» Exercise requirements:
Transcribe exactly everything in the data below from the line containing "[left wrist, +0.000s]" down to the line containing "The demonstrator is", both lines included and nothing further.

Source material: Begin

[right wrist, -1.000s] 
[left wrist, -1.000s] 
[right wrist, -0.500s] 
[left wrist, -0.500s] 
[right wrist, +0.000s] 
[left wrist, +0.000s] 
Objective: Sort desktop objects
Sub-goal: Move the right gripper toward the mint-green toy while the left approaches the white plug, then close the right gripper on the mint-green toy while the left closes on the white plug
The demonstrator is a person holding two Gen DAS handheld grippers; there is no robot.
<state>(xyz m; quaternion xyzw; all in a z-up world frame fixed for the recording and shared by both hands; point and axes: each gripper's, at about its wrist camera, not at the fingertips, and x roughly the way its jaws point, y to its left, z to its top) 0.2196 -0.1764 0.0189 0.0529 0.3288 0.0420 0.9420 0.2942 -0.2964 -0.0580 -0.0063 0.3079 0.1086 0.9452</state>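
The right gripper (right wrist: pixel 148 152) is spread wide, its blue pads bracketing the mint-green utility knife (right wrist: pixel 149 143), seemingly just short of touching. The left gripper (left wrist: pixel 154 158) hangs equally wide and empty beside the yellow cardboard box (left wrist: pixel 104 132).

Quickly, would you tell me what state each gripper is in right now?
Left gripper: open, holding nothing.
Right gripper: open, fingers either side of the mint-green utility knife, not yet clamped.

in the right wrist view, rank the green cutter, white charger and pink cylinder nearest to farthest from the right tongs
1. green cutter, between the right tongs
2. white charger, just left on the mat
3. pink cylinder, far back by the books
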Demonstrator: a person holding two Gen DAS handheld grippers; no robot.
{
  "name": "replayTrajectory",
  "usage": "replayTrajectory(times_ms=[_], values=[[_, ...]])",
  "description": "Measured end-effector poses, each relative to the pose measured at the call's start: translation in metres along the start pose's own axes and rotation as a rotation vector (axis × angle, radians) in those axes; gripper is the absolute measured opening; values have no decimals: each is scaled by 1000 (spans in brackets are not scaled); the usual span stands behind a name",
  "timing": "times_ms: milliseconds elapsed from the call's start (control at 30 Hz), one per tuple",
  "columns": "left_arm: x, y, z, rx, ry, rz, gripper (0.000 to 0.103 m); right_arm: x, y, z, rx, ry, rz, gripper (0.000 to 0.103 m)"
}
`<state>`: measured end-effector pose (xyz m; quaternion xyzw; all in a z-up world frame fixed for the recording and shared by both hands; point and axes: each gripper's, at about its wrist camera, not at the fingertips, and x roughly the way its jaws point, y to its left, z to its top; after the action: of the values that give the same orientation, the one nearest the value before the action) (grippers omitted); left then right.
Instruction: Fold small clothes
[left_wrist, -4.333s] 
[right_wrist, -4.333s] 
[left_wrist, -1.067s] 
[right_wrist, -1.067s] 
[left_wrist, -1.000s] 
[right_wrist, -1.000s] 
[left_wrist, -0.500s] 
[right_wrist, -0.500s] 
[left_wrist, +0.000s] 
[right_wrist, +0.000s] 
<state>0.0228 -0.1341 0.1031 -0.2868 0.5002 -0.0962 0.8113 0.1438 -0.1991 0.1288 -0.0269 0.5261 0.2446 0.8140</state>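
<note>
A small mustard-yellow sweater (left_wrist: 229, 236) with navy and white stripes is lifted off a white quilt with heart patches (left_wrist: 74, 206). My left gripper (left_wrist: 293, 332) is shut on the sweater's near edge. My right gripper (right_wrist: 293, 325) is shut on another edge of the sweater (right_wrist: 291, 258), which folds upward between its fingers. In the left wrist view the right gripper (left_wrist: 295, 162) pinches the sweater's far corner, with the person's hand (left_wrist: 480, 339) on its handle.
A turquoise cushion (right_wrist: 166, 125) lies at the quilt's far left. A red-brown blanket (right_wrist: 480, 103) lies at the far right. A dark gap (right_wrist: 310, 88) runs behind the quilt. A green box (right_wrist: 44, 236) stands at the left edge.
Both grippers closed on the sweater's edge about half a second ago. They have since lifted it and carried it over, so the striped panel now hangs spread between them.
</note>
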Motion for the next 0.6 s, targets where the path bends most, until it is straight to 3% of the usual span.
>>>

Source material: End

» Result for this exercise:
[left wrist, +0.000s] 
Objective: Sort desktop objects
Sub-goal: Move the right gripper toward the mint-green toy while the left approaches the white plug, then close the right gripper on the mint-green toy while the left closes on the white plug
The demonstrator is a person holding two Gen DAS handheld grippers; there is no robot.

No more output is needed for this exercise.